The two primary varieties of this gemstone are precious opal and common opal. A precious opal is known by its characteristic play of colours and is quite rare. Common opals also called “potch”, do no exhibit this trait and are found in abundance across the world.

Interestingly almost 90-95% of opals are of the common, single-coloured variety (white, grey & black), while approximately 5% have ‘some’ colour. Less than 1% of opals have real “value”.

What makes the opal truly unique is its ability to display all the colours of the spectrum depending on the angle it is held. This ‘play of colours’ is caused by the interference and diffraction of light when it passes through the small silica spheres that make up its interiors.

How are Opals Formed?

Opals are basically a combination of water and silicon dioxide. Water flowing through cracks in sandstone picks up tiny particles of silica. Over a long period of time, this solution solidifies into a hard gel like substance to form opals. Opals have also been found in fossilized shell, wood and bone.

An opal therefore cannot be called a crystal, but rather an amorphous solid. According to experts this was also the process that preceded the formation of opals in volcanic areas of inland Australia about 70 million of years ago.

The secret behind their ‘Colour’:

Only the best quality opals have the ability to refract colours. This is due to the diffraction of white light by its silica spheres and voids which then dissipates it into a rainbow of colours.  Again it’s the size and space between such spheres that decides the colour of the opal itself.

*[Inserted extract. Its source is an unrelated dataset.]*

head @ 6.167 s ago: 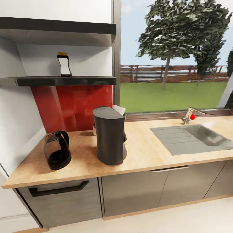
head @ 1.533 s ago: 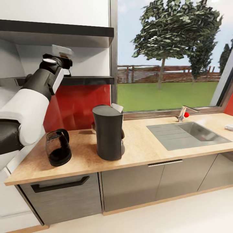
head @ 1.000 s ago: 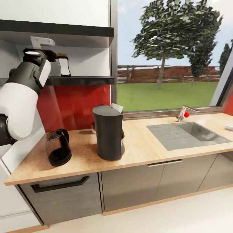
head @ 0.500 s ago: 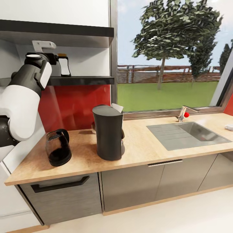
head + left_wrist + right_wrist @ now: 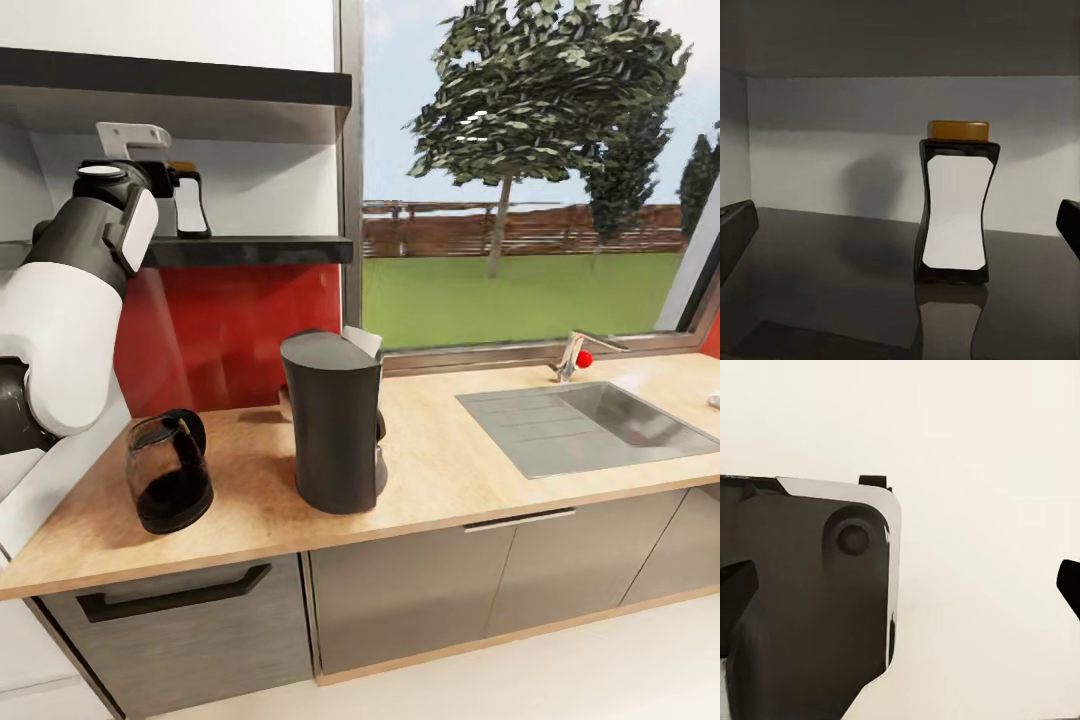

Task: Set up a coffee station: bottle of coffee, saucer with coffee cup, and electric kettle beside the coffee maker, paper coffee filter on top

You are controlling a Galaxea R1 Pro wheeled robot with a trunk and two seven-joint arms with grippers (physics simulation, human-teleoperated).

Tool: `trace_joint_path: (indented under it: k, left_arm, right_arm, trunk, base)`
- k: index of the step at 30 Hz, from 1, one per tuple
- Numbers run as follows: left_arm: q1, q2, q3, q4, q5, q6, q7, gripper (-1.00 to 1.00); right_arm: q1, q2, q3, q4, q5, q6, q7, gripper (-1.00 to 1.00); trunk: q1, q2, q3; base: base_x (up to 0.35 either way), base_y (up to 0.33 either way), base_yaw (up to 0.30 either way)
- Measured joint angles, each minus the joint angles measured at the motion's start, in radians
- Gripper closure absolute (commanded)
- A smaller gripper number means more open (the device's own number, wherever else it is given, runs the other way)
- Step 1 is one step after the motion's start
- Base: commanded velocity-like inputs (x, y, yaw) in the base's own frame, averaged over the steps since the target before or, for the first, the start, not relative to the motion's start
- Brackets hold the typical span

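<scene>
- Over the last half second the whole head view has shifted a little, so the camera moved; the left arm (image 5: 75, 290) is raised at the shelf (image 5: 250, 249) much as it was.
- A second and a half ago the wrist covered the bottle (image 5: 191, 201); now the bottle shows just right of the wrist, upright on the shelf.
- My reading: the approach is lined up and the grasp has not yet begun.
- Left gripper (image 5: 900, 225): fingers wide apart at the two edges of the wrist view, holding nothing, the bottle ahead between them and untouched.
- Right gripper: its fingertips show at the edges of its own view, apart and empty, over pale floor and a dark part of the robot.
- The kettle (image 5: 165, 470) stands on the countertop (image 5: 470, 470), left of the coffee maker (image 5: 335, 420).
</scene>
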Motion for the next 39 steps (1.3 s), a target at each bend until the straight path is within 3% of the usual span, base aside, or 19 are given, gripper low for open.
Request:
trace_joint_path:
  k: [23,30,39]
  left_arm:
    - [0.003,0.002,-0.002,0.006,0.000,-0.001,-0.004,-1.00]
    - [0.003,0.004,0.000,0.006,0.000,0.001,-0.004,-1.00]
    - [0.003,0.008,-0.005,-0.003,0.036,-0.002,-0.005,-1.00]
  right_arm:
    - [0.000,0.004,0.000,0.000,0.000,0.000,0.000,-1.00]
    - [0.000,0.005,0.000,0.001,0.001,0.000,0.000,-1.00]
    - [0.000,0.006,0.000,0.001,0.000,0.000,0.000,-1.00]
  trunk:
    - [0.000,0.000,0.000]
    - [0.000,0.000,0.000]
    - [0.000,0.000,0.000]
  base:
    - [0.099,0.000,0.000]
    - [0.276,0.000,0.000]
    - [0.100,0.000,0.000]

The more commonly found blue opals are the result of smaller spheres, while the extremely rare red variety is formed by much larger spheres. One of rarest opals in the world (Harlequin Opal) is known for its ability to display colour patterns akin to a checkerboard.

Are Opals Unlucky?

Many people do seem to think so, but this belief is more the result of a silly myth, than any real evidence.  And the (mis) credit for this goes to Sir Walter Scott’s bestselling 1829 novel, Anne of Geuerstein.

The novel tells the story of Lady Hermione, who is falsely accused of being a demoness, and dies shortly after a drop of holy water accidentally falls on her opal and destroys its color.

It was just a piece of fiction that readers misinterpreted as the truth. Within months of its publication, the opal market crashed and prices were down 50%. But mercifully the market revived yet again nearly half a decade later with the chance discovery of an amazing black opal in New South Wales (Australia) in 1877.

Myths & Legends:

Opals have a very long history and there are many myths pertaining to the stone. In ancient times, opals were a symbol of fidelity and later a tool for emotional prayer. Opals are also believed to have curative properties for vision-related problems.

Others believed that when worn as an amulet they had the power to make the wearer immune to any disease and enhanced his mental faculties. The opal is also a symbol of justice and peace and is used as divine protection in dangerous places.

Expert Tip: Opals contain between 5-20% water which tends to dry out eventually making the stones soften and prone to cracks. Interestingly enough, it’s these very cracks and imperfections that are also responsible for one of its biggest attributes – their colour or fire. Opals with cracks that are visible to the naked eye are considered to be of an inferior quality.